Model Server Parameters#

Model Configuration Options#

Option	Value format	Description
`"model_name"/"name"`	`string`	Model name exposed over gRPC and REST API.(use `model_name` in command line, `name` in json config)
`"model_path"/"base_path"`	`string`	If using a Google Cloud Storage, Azure Storage or S3 path, see cloud storage guide. The path may look as follows: `"/opt/ml/models/model"` `"gs://bucket/models/model"` `"s3://bucket/models/model"` `"azure://bucket/models/model"` The path can be also relative to the config.json location (use `model_path` in command line, `base_path` in json config)
`"shape"`	`tuple/json/"auto"`	`shape` is optional and takes precedence over `batch_size`. The `shape` argument changes the model that is enabled in the model server to fit the parameters. `shape` accepts three forms of the values: * `auto` - The model server reloads the model with the shape that matches the input data matrix. * a tuple, such as `(1,3,224,224)` - The tuple defines the shape to use for all incoming requests for models with a single input. * A dictionary of shapes, such as `{"input1":"(1,3,224,224)","input2":"(1,3,50,50)", "input3":"auto"}` - This option defines the shape of every included input in the model.Some models don’t support the reshape operation.If the model can’t be reshaped, it remains in the original parameters and all requests with incompatible input format result in an error.
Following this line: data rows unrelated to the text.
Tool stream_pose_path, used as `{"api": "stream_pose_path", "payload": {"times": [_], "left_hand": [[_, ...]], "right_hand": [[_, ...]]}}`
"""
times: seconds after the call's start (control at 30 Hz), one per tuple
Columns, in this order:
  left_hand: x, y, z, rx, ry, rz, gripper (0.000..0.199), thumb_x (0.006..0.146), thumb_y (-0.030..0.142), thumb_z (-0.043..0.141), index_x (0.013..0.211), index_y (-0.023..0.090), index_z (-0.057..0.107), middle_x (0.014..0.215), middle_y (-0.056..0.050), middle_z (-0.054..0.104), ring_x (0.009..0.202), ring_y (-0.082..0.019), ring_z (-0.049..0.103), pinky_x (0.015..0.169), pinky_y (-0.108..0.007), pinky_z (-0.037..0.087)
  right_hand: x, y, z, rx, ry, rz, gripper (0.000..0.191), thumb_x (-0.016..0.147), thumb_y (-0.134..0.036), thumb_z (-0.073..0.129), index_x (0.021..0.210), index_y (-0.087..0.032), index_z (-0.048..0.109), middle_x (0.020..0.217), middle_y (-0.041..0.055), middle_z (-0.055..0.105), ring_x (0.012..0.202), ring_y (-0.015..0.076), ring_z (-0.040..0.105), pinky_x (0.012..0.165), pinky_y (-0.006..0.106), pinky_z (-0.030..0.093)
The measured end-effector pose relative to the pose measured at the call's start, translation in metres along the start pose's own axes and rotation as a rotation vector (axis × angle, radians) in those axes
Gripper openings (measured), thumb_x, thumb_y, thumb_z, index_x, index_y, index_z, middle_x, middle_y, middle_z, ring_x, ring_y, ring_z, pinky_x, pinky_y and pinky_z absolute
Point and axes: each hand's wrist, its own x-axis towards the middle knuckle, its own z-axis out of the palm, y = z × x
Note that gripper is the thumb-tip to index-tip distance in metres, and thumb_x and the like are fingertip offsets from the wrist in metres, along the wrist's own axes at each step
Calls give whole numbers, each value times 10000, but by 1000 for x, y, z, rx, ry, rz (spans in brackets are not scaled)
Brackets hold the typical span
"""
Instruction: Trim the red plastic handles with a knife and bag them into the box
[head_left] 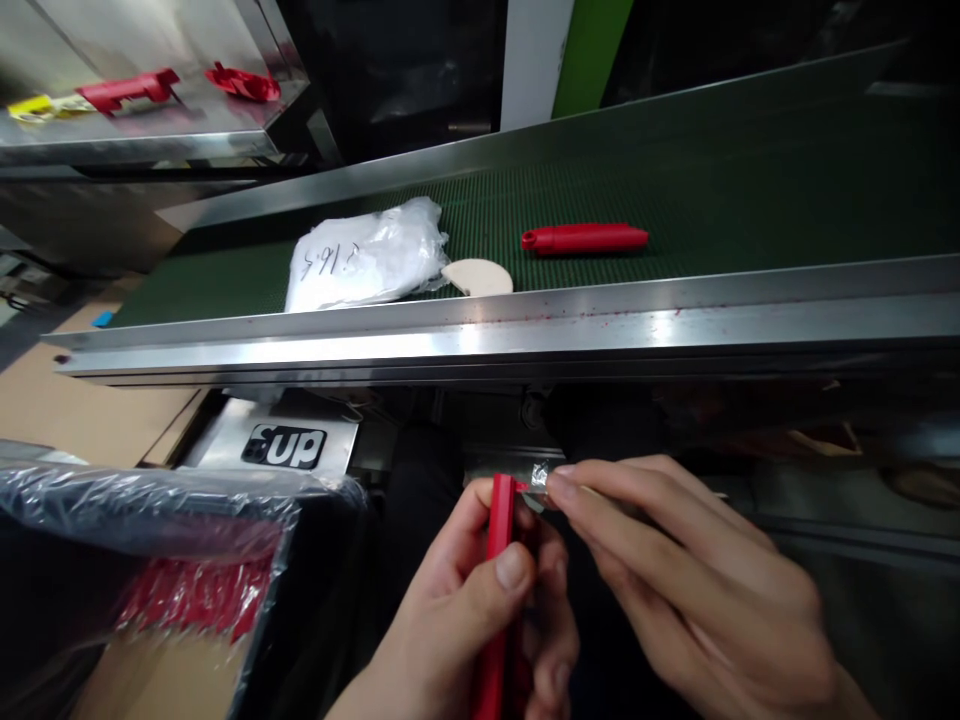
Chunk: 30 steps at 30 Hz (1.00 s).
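My left hand (480, 600) is closed around a long red plastic part (501, 520), held upright with the thumb pressed along its side. My right hand (675, 560) pinches a small shiny metal blade (539, 476) between thumb and fingers. The blade's tip is at the upper end of the red part, beside a small red bit there; whether it touches is hard to tell. Most of the blade's handle end is hidden by my fingers. Beyond my hands, another red plastic part (585, 238) lies on the green conveyor belt (480, 215).
A metal rail (600, 318) edges the belt in front of me. On the belt rest a white plastic bag (360, 255) and a beige disc piece (482, 276). At left stand a plastic-lined box (277, 560) with red parts and a phone (285, 446). More red parts (244, 83) lie on a metal table.
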Motion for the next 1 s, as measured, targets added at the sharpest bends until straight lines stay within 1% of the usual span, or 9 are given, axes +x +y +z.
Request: {"api": "stream_pose_path", "payload": {"times": [0.13,0.23,0.3,0.4,0.47,0.6,0.73,0.87,1.0], "left_hand": [[1,-3,0,-9,-16,25,156,949,347,515,1069,248,502,889,-11,552,501,-25,539,457,-124,481],[1,-6,-1,-4,25,50,121,954,314,502,1050,240,514,878,-8,567,474,-21,526,430,-111,458],[-1,-7,-1,-25,18,56,92,954,283,503,1024,227,522,866,-6,577,475,-26,534,427,-107,448],[-5,-6,-1,-91,-48,-22,148,901,272,622,986,191,533,887,-26,611,634,-61,613,576,-132,496],[-6,-5,-2,-110,-81,-58,215,895,338,635,1011,179,549,894,-70,657,707,-96,647,632,-145,499],[-4,-3,-5,-219,-72,-81,364,954,448,462,1109,148,598,868,-142,708,595,-139,663,495,-167,497],[-5,-5,-6,-309,-28,-174,415,950,428,445,1049,85,658,764,-124,703,559,-123,653,510,-158,494],[-7,-2,-6,-261,-40,-162,455,975,407,353,1027,81,666,606,-81,648,507,-131,624,496,-173,463],[-5,9,-6,-163,-91,-266,465,978,414,303,1015,117,659,544,-55,592,451,-140,580,471,-190,422]], "right_hand": [[0,2,1,-12,0,-9,330,883,1,522,1155,-120,664,1060,112,649,987,181,609,799,305,541],[-1,3,1,-8,3,-23,324,882,4,519,1147,-114,665,1040,112,652,972,183,613,785,307,538],[-3,6,0,-9,7,-35,337,869,15,533,1159,-102,658,1044,118,648,979,193,610,791,318,531],[-5,12,-3,-33,75,-6,423,833,60,555,1219,-97,626,1087,121,634,992,195,601,822,335,515],[-6,15,-5,-37,98,31,439,827,75,553,1226,-96,620,1118,119,621,1004,188,594,838,331,505],[-5,16,-10,14,-29,-46,368,862,22,548,1192,-113,639,1130,111,612,1044,199,569,837,338,488],[-5,18,-12,49,-126,-136,419,854,17,525,1233,-136,617,1189,115,591,1059,238,535,839,398,462],[-6,25,-11,40,-156,-182,480,851,29,449,1279,-140,588,1248,107,567,1075,255,508,865,445,421],[-7,27,-10,6,-165,-204,475,854,21,449,1279,-140,587,1251,101,567,1084,257,500,878,446,407]]}}
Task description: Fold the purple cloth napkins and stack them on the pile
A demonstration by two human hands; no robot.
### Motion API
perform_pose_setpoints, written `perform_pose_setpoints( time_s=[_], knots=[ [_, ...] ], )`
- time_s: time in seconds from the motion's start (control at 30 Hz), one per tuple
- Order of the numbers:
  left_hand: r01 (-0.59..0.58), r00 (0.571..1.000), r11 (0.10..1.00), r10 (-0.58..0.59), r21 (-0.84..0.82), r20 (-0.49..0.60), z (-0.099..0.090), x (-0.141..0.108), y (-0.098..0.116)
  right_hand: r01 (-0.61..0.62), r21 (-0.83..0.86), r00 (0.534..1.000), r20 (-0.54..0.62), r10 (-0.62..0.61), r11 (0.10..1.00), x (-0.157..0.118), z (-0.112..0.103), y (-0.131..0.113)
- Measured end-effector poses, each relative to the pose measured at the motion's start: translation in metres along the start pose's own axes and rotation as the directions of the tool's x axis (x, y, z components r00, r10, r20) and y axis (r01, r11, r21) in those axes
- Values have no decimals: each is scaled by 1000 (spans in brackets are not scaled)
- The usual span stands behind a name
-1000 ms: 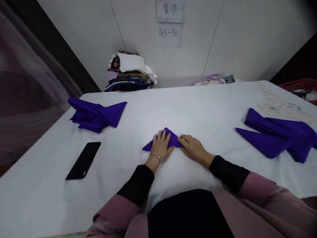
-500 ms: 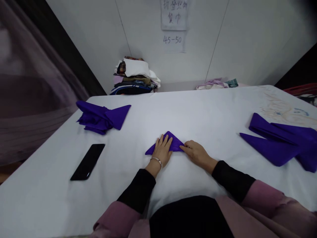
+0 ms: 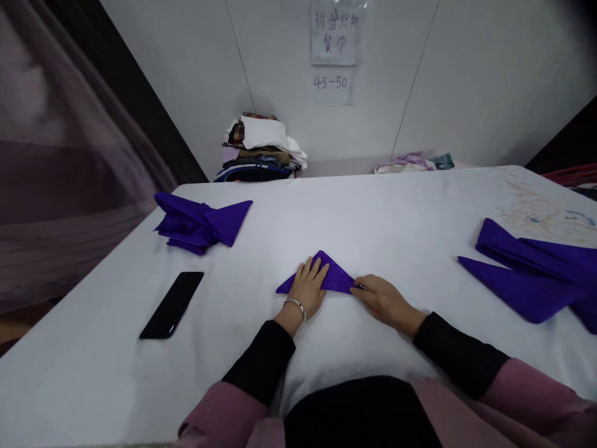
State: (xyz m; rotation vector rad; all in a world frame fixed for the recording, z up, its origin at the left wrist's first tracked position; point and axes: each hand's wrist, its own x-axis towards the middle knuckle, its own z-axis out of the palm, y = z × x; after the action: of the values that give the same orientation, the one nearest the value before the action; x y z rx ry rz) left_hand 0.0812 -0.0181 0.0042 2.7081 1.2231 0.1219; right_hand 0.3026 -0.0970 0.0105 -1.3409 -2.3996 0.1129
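Observation:
A purple cloth napkin (image 3: 336,279), folded into a flat triangle, lies in front of me with its peak pointing away. My left hand (image 3: 308,287) rests flat on its left half, fingers spread, and covers part of the cloth. At the right corner, my right hand (image 3: 383,301) has thumb and fingers pinched on the tip; the fingertips partly hide that corner. A bracelet (image 3: 296,305) circles my left wrist.
More purple cloths (image 3: 196,224) lie bunched at the back left, and others (image 3: 532,280) at the right. A black phone (image 3: 172,305) sits left of my hands. Folded clothes (image 3: 261,149) are stacked behind the white-covered table (image 3: 373,211), below paper signs (image 3: 334,31) on the wall.
My right hand has slid a little to the right, out to the triangle's right corner. The left hand stays flat on the napkin. The whole view has shifted slightly.

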Motion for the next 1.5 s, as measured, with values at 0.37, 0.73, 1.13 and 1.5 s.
perform_pose_setpoints(
  time_s=[0.37, 0.73, 1.13, 1.5],
  knots=[
    [3, 999, 1000, -3, 8, -41, 0, -4, 3, 0, 29, 1000, 11, 0, 1000, -15, -7, -2],
    [-3, 999, 1000, 4, 24, -43, 6, -4, 2, 83, -38, 996, 20, -83, 996, 38, 8, -32],
    [-72, 997, 997, 72, -16, -37, -5, -12, -14, 30, -52, 990, 142, -22, 998, 45, 38, -17],
    [-46, 994, 996, 53, 78, -95, -11, -44, -57, 16, -24, 984, 178, -12, 1000, 47, 31, -21]
  ],
)
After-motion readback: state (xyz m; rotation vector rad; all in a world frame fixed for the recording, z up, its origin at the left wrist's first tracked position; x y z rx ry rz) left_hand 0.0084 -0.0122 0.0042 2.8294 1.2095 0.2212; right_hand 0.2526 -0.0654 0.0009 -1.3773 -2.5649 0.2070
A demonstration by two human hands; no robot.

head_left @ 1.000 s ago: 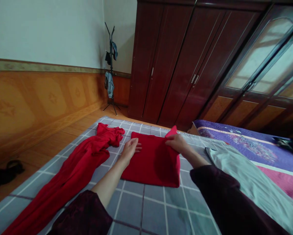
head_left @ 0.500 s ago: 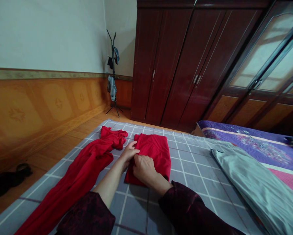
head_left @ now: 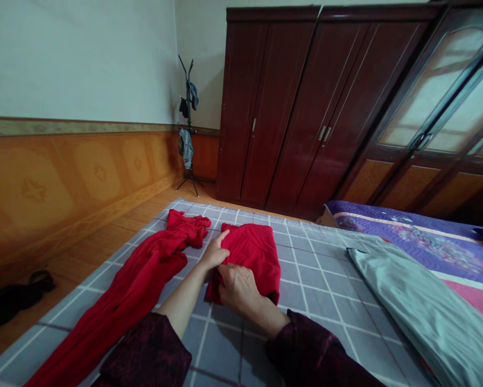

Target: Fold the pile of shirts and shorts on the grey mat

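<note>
1. The folded red cloth [head_left: 251, 258] lies flat in a neat rectangle on the grey checked bedsheet [head_left: 318, 301], its lower edge slightly uneven. Its squared shape suggests that your hands are keeping the layers aligned.
2. Your left hand [head_left: 214, 250] is open, its fingers [head_left: 222, 239] extended. It sits at the cloth's upper left edge, apparently steadying that side.
3. Your right hand [head_left: 238, 289] lies on the lower part of the cloth with its fingers bent down into the fabric. You cannot tell from this view whether they pinch a layer or only press, but the hand seems placed to hold the layers down.
4. Your dark maroon sleeves [head_left: 144, 352] end well short of the cloth, leaving your forearms bare near it.
5. The long red garment [head_left: 130, 263] lies just left of your left hand, bunched at its far end and stretching toward you.
6. The pale grey-green pillow [head_left: 414, 306] lies to your right, with the purple quilt [head_left: 411, 242] beyond it, both apart from the cloth.
7. The dark red wardrobe [head_left: 290, 107] and black coat rack [head_left: 189, 123] stand beyond the bed.
</note>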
See the logs for more information about specific errors.Learn more about supported model graph layers including all limitations at Shape Inference Document.
`"batch_size"`	`integer/"auto"`	Optional. By default, the batch size is derived from the model, defined through the OpenVINO Model Optimizer. `batch_size` is useful for sequential inference requests of the same batch size.Some models, such as object detection, don’t work correctly with the `batch_size` parameter. With these models, the output’s first dimension doesn’t represent the batch size. You can set the batch size for these models by using network reshaping and setting the `shape` parameter appropriately.The default option of using the Model Optimizer to determine the batch size uses the size of the first dimension in the first input for the size. For example, if the input shape is `(1, 3, 225, 225)`, the batch size is set to `1`. If you set `batch_size` to a numerical value, the model batch size is changed when the service starts.`batch_size` also accepts a value of `auto`. If you use `auto`, then the served model batch size is set according to the incoming data at run time. The model is reloaded each time the input data changes the batch size. You might see a delayed response upon the first request.
`"layout"`	`json/string`	`layout` is optional argument which allows to define or change the layout of model input and output tensors. To change the layout (add the transposition step), specify `<target layout>:<source layout>`. Example: `NHWC:NCHW` means that user will send input data in `NHWC` layout while the model is in `NCHW` layout. When specified without colon separator, it doesn’t add a transposition but can determine the batch dimension. E.g. `--layout CN` makes prediction service treat second dimension as batch size. When the model has multiple inputs or the output layout has to be changed, use a json format. Set the mapping, such as: `{"input1":"NHWC:NCHW","input2":"HWN:NHW","output1":"CN:NC"}`. If not specified, layout is inherited from model. Read more
`"model_version_policy"`	`json/string`	Optional. The model version policy lets you decide which versions of a model that the OpenVINO Model Server is to serve. By default, the server serves the latest version. One reason to use this argument is to control the server memory consumption.The accepted format is in json or string. Examples: `{"latest": { "num_versions":2 }` `{"specific": { "versions":[1, 3] } }` `{"all": {} }`
`"plugin_config"`	`json/string`	List of device plugin parameters. For full list refer to OpenVINO documentation and performance tuning guide. Example: `{"PERFORMANCE_HINT": "LATENCY"}`
`"nireq"`	`integer`	The size of internal request queue. When set to 0 or no value is set value is calculated automatically based on available resources.
`"target_device"`	`string`	Device name to be used to execute inference operations. Accepted values are: `"CPU"/"GPU"/"MULTI"/"HETERO"`
`"stateful"`	`bool`	If set to true, model is loaded as stateful.
`"idle_sequence_cleanup"`	`bool`	If set to true, model will be subject to periodic sequence cleaner scans. See idle sequence cleanup.
`"max_sequence_number"`	`uint32`	Determines how many sequences can be handled concurrently by a model instance.
`"low_latency_transformation"`	`bool`	If set to true, model server will apply low latency transformation on model load.
`"metrics_enable"`	`bool`	Flag enabling metrics endpoint on rest_port.
`"metrics_list"`	`string`	Comma separated list of metrics. If unset, only default metrics will be enabled.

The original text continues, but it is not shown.